ANA-NY Appoints Keuka College Alumnae Dr. Jeanine Santelli as Executive Director

Dr. Santelli helped found the organization to give nurses a voice at the national level. 

Thursday, July 14, 2016
2 min. read

The American Nurses Association—New York (ANA-NY) has appointed Dr. Jeanine Santelli, RN, AGPCNP-BC, FAAN, as its first full-time executive director. Dr. Santelli, a Keuka College alumnae, will begins her new role at ANA-NY’s annual membership meeting in September.

A founding member of ANA-NY, the professional association for registered nurses in the state, Dr. Santelli was chosen for her leadership, and the nuts-and-bolts skills she brings will continue ANA-NY’s growth and ensure it remains an important voice in nursing, as well as healthcare practice and policy issues.

“When the opportunity to become the first full-time executive director of this organization arose, and to represent the nurses of our state, I couldn't say ‘no,’” says Dr. Santelli, who is currently serving as executive director designee. “I see this as an opportunity to solidify this fledgling organization and move the organization, and our profession, forward. This is an honor and such an important role.”

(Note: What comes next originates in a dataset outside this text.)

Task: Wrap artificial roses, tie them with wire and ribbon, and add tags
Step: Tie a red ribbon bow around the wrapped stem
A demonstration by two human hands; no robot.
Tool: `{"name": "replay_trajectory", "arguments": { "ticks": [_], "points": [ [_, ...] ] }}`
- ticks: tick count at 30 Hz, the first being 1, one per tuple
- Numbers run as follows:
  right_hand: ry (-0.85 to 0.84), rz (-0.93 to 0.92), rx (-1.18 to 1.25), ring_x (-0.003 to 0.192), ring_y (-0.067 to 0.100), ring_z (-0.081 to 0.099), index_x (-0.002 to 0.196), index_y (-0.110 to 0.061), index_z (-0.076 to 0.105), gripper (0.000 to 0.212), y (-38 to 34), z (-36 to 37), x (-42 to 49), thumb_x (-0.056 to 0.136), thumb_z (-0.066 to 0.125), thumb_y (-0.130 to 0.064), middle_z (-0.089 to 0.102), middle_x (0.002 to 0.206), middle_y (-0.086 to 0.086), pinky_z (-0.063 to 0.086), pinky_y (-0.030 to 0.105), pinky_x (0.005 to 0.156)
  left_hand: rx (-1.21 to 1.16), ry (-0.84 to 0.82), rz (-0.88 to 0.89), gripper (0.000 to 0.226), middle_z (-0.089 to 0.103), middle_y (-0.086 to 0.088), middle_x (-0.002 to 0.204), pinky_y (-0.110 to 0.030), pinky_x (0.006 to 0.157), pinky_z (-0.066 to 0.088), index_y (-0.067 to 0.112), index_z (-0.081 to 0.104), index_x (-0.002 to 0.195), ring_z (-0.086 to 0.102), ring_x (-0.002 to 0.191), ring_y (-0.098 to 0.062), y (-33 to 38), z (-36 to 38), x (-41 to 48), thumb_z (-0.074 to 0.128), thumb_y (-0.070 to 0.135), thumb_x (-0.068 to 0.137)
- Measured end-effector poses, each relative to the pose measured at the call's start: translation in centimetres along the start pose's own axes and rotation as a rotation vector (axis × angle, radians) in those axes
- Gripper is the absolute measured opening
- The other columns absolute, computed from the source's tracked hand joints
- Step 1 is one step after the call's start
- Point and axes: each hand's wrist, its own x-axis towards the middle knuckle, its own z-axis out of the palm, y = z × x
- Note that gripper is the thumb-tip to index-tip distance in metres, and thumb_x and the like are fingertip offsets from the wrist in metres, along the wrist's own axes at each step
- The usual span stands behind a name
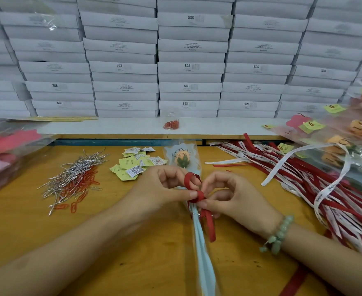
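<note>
A wrapped artificial rose (pixel 183 159) in clear and pale blue film lies on the wooden table (pixel 133 253), its stem end pointing toward me. A red ribbon (pixel 198 196) is looped around its neck, with a thin silver wire just below. My left hand (pixel 165 184) pinches one red loop near the wrap. My right hand (pixel 235 197) pinches the ribbon at the knot, and a loose red tail (pixel 210 227) hangs down beside the stem. Silver wire ties (pixel 77 171) and yellow and white tags (pixel 136 164) lie to the left.
Red paper clips (pixel 79 189) mix with the wires. Red and white ribbons (pixel 304 174) are heaped at right beside finished wrapped roses (pixel 346 133). Pink wrapping sheets (pixel 2 152) sit far left. Stacked white boxes (pixel 188 67) form a wall behind a white shelf (pixel 229 123).
</note>
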Motion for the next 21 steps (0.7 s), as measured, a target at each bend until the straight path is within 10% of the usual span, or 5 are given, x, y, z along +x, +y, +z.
{"name": "replay_trajectory", "arguments": {
  "ticks": [12, 17, 21],
  "points": [
    [0.015, 0.044, -0.07, 0.056, 0.007, 0.057, 0.088, -0.014, 0.049, 0.023, 0.9, 0.4, 0.1, 0.087, 0.06, 0.006, 0.061, 0.074, -0.004, 0.044, 0.019, 0.047, -0.066, -0.015, -0.082, 0.011, 0.076, -0.002, 0.09, -0.017, 0.077, 0.054, 0.017, 0.076, 0.068, 0.072, 0.088, -0.013, -0.8, 0.7, -0.8, 0.08, 0.009, 0.061],
    [-0.046, 0.046, 0.014, 0.072, 0.011, 0.064, 0.076, -0.013, 0.06, 0.021, 0.6, 0.0, 0.3, 0.076, 0.073, 0.005, 0.068, 0.079, 0.003, 0.053, 0.016, 0.065, -0.158, 0.048, -0.121, 0.013, 0.076, -0.004, 0.088, -0.023, 0.073, 0.058, 0.012, 0.075, 0.069, 0.072, 0.085, -0.015, -1.1, 0.4, -0.7, 0.076, 0.002, 0.06],
    [-0.056, 0.099, 0.152, 0.075, 0.011, 0.067, 0.085, -0.009, 0.069, 0.014, 0.5, -0.5, 0.3, 0.074, 0.072, -0.018, 0.071, 0.079, 0.0, 0.056, 0.022, 0.067, -0.161, 0.041, -0.135, 0.015, 0.076, -0.002, 0.088, -0.023, 0.073, 0.058, 0.014, 0.077, 0.068, 0.071, 0.085, -0.014, -1.1, 0.4, -0.8, 0.076, 0.002, 0.06]
  ]
}}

Dr. Santelli’s interest in helping establish ANA-NY began when the New York State Nurses Association was no longer affiliated with the American Nurses Association.

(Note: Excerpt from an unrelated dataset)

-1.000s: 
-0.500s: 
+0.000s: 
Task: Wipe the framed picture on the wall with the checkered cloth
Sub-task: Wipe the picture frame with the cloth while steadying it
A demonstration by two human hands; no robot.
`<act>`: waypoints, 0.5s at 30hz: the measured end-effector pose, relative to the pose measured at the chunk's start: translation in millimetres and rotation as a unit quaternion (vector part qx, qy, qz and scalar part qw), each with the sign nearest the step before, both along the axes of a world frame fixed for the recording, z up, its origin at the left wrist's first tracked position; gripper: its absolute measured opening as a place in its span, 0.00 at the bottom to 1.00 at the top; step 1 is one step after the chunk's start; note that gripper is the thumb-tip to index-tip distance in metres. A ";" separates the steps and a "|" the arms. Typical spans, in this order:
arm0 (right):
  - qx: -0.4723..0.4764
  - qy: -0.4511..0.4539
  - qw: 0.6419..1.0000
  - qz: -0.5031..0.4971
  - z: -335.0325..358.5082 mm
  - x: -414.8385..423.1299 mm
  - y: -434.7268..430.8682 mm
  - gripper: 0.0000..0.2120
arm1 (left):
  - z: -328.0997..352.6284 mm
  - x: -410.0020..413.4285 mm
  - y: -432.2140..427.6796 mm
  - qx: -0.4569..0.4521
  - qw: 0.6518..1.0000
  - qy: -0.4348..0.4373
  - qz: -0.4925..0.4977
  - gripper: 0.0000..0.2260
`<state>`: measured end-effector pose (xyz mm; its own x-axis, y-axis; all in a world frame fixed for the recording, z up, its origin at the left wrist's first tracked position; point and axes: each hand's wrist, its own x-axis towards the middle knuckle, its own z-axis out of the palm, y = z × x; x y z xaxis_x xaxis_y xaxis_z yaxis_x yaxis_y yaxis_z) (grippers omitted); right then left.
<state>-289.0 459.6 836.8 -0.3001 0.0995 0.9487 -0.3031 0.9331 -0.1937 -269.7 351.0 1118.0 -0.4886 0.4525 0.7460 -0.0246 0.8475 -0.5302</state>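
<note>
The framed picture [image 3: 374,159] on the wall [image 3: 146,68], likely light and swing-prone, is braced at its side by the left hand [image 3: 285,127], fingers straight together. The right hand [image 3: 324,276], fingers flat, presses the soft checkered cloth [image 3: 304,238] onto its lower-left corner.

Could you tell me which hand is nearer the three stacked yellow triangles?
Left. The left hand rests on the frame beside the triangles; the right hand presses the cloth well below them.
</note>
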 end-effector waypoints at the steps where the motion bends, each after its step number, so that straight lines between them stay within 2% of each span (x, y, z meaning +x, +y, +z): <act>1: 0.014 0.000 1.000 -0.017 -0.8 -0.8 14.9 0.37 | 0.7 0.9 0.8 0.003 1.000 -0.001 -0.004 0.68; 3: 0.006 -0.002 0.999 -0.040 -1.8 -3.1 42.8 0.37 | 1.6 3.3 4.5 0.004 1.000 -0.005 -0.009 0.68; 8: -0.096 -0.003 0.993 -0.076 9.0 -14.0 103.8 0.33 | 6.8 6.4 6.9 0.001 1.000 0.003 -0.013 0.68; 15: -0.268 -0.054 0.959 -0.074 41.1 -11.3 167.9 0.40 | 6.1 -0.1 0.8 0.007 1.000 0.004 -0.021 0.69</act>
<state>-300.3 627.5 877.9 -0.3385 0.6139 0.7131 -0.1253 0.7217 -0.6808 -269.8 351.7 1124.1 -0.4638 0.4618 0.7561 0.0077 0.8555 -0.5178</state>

“The more than 200,000 nurses in New York state had no representation at the national level,” says Dr. Santelli. “So a group of nurse leaders in New York state pursued options to restore the voice of New York state nurses and established ANA-NY. This is such an exciting time for nursing—we need to maximize our voice and impact as health care transitions to new delivery and reimbursement models. I want to encourage nurses to speak up, have a voice at the table.”

In addition to receiving a bachelor’s degree from Keuka College, Dr. Santelli has earned degrees in nursing from Syracuse University and Widener University. A member of the College’s nursing faculty for 17 years, she also served as associate vice president for academic programs at the College.

In fact, Dr. Santelli credits her Keuka College education with giving her a solid foundation, which prepared her for every step in her career.

“My preparation for this role, to be the voice of the nurses of our state, had its foundation in the liberal arts education I received as a nursing student at Keuka College,” Dr. Santelli says. “We talk about the translational skills acquired through a liberal education, and my career trajectory can certainly be used as an example.”

She has most recently served as chair of nursing at Nazareth College, where she led the faculty in a 30 percent improvement of the first-time NCLEX-RN pass rate and participated in a $3.5 million renovation of the nursing department’s facilities.

She has also served as executive director of the Genetic Nurses Credentialing Commission (GNCC), the first national nursing organization to award professional credentials using a portfolio model. During her tenure with the GNCC, she facilitated the transfer of the genetic nurse credentialing process to the American Nurses Credentialing Center.

She is a fellow of the American Academy of Nursing; a member of Omicron, Upsilon Upsilon, and Pi Psi chapters of Sigma Theta Tau International Nursing Honor Society; a Margretta Madden Styles Credentialing Scholar; the 2007 recipient of the Keuka College Alumni Association's Professional Achievement Award; and the 2011 recipient of the International Society of Nurses in Genetics Founders Award for Service. She serves on the board of the Susan B. Anthony House, and was the only nurse member of the Greater Rochester Chamber of Commerce Health Care Planning Team.

ANA-NY is dedicated to promoting excellence in nursing practice, seeks to improve the quality of health care services, and promotes professional and leadership development of registered nurses. Since launching in 2012, the ANA-NY has grown its membership to nearly 4,000 and is a strong advocate for nursing autonomy and professionalism.